PARP1-mediated PARylation of TEAD4 stabilizes the YAP1-TEAD4 complex and promotes growth and immune evasion in breast cancer cells

The transcription coregulator YAP1 regulates numerous biological processes, including organ size control and tissue homeostasis. Consequently, abnormal YAP1 activation mediates various malignant characteristics, particularly in breast cancer Unfortunately, YAP1 is generally considered to be undruggable. Here, we found that PARP1 promotes the transcriptional activity of YAP1-TEAD4 complexes, breast cancer cell stemness, metastatic behavior, and evasion of antitumor immunity. This PARP1-mediated mechanism was independent of its role in the DNA damage response. Specifically, PARP1 directly interacted with the YAP1-TEAD4 complex and enhanced their interactions through PARP1-mediated PARylation of TEAD4 at a conserved Arg108Lys109 sequence. PARP1-enhanced YAP1-TEAD4 binding attenuated the interaction between YAP1 and the E3 ubiquitin ligase CRL4DCAF12, thus preventing its ubiquitylation and degradation. Furthermore, expression levels of PARP1 correlate with YAP1 and PD-L1 protein levels in breast cancer patient tissues and cells. Accordingly, simultaneous inhibition of PARP1 activity and blockade of PD-L1 enhanced CD8+/CD4+ cytolytic and tumor suppression functions in vivo. The findings reveal a PARP1-mediated regulatory mechanism for YAP1-TEAD4 transcriptional activity that may be targetable to suppress tumor growth and enhance immunotherapy.

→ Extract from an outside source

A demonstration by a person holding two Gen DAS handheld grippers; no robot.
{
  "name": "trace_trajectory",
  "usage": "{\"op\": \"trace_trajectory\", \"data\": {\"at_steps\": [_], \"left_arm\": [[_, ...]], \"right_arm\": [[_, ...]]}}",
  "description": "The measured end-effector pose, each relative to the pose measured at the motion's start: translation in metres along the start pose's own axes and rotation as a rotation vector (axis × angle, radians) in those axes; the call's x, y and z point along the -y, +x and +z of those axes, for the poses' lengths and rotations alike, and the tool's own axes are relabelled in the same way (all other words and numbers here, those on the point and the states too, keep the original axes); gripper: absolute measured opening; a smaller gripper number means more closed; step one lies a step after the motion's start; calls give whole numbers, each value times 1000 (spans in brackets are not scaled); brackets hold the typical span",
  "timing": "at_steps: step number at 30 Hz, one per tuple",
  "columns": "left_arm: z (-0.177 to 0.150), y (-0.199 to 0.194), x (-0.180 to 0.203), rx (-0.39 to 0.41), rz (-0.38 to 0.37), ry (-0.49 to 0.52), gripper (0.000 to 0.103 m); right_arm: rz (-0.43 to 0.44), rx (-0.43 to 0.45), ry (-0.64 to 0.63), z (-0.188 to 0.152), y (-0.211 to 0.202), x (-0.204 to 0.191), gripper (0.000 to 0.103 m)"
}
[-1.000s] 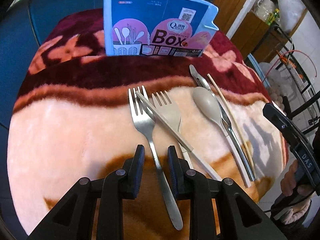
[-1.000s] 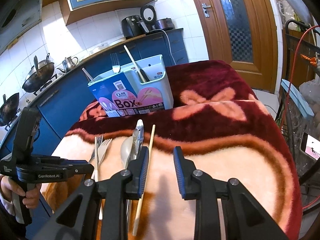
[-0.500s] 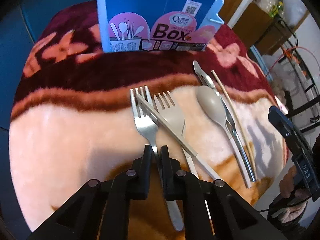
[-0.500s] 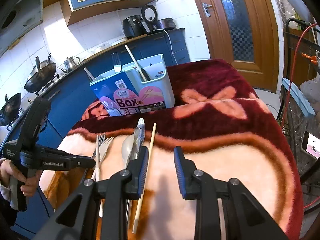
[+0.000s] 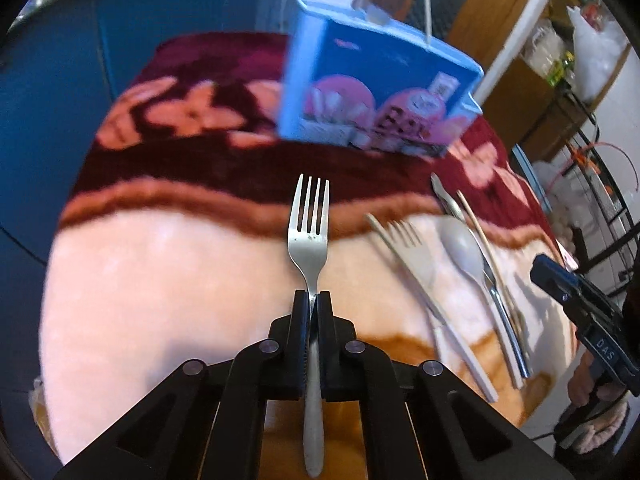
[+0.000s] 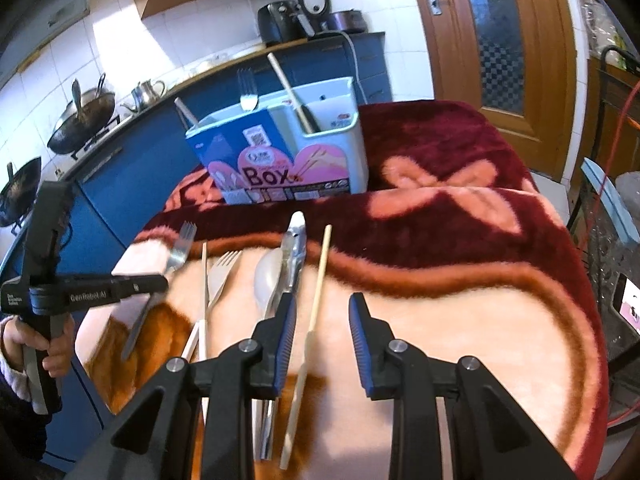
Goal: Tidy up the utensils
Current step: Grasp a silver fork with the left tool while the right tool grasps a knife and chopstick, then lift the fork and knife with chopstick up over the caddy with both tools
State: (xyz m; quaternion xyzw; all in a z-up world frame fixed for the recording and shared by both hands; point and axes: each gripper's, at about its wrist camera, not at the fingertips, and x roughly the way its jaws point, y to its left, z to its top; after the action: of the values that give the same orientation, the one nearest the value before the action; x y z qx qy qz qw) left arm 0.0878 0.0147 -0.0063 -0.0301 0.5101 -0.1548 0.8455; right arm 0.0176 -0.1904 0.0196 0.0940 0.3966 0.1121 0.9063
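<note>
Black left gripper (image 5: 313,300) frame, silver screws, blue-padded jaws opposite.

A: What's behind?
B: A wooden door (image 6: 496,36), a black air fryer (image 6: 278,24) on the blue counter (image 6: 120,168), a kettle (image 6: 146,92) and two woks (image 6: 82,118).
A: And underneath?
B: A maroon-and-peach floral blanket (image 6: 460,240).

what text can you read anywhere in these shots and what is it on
"Box": utensil box label.
"GenRobot.AI": side of left hand-held gripper, right wrist view.
"DAS": right hand-held gripper's body, left wrist view.
Small print and QR code on the box, and the white lines on the left gripper's body: too small to read.
</note>
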Motion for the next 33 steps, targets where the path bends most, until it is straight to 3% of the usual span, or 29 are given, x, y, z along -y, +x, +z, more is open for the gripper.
{"op": "trace_trajectory", "data": {"at_steps": [10, 15, 22, 28, 33], "left_arm": [[-9, -23, -12, 173, -104, -6, 4], [-13, -31, -9, 245, -126, -3, 4], [-13, -45, -5, 304, -163, -5, 4], [-12, -58, -1, 351, -168, 6, 4], [-9, -63, 3, 372, -176, 9, 4]], "right_arm": [[-17, -175, -16, 12, 32, -6, 30], [-28, -251, -38, 20, 42, -10, 23], [22, -347, 17, 35, 60, -3, 17], [33, -364, 54, 41, 68, 4, 7], [52, -328, 79, 40, 63, 6, 6]]}}
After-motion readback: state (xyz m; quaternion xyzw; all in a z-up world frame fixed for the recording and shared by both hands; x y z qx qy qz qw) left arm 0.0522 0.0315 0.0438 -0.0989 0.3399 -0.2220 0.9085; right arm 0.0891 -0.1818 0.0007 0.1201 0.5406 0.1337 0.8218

转录共调节因子YAP1（transcription coregulator YAP1）调控众多生物学过程，包括器官大小调控与组织稳态。因此，YAP1的异常激活可介导多种恶性表型，在乳腺癌中尤为显著。然而，YAP1通常被认为是不可成药靶点。本研究发现，聚ADP核糖聚合酶1（PARP1）可增强YAP1-TEAD4复合物的转录活性、乳腺癌细胞干性、转移能力以及抗肿瘤免疫逃逸能力。该PARP1介导的调控机制不依赖于其在DNA损伤应答（DNA damage response）中的功能。具体而言，PARP1可直接结合YAP1-TEAD4复合物，并通过其介导的TEAD4在保守序列Arg108Lys109位点的聚ADP核糖基化修饰（PARylation）增强二者的结合。PARP1增强的YAP1-TEAD4结合会减弱YAP1与E3泛素连接酶CRL4DCAF12的相互作用，从而阻止YAP1的泛素化与降解。此外，在乳腺癌患者组织及细胞中，PARP1的表达水平与YAP1和PD-L1的蛋白水平呈显著相关。据此，同时抑制PARP1活性并阻断PD-L1，可在体内增强CD8+/CD4+T细胞的溶细胞活性与肿瘤抑制功能。本研究揭示了一种由PARP1介导的YAP1-TEAD4转录活性调控机制，该机制有望作为靶点用于抑制肿瘤生长并增强免疫治疗效果。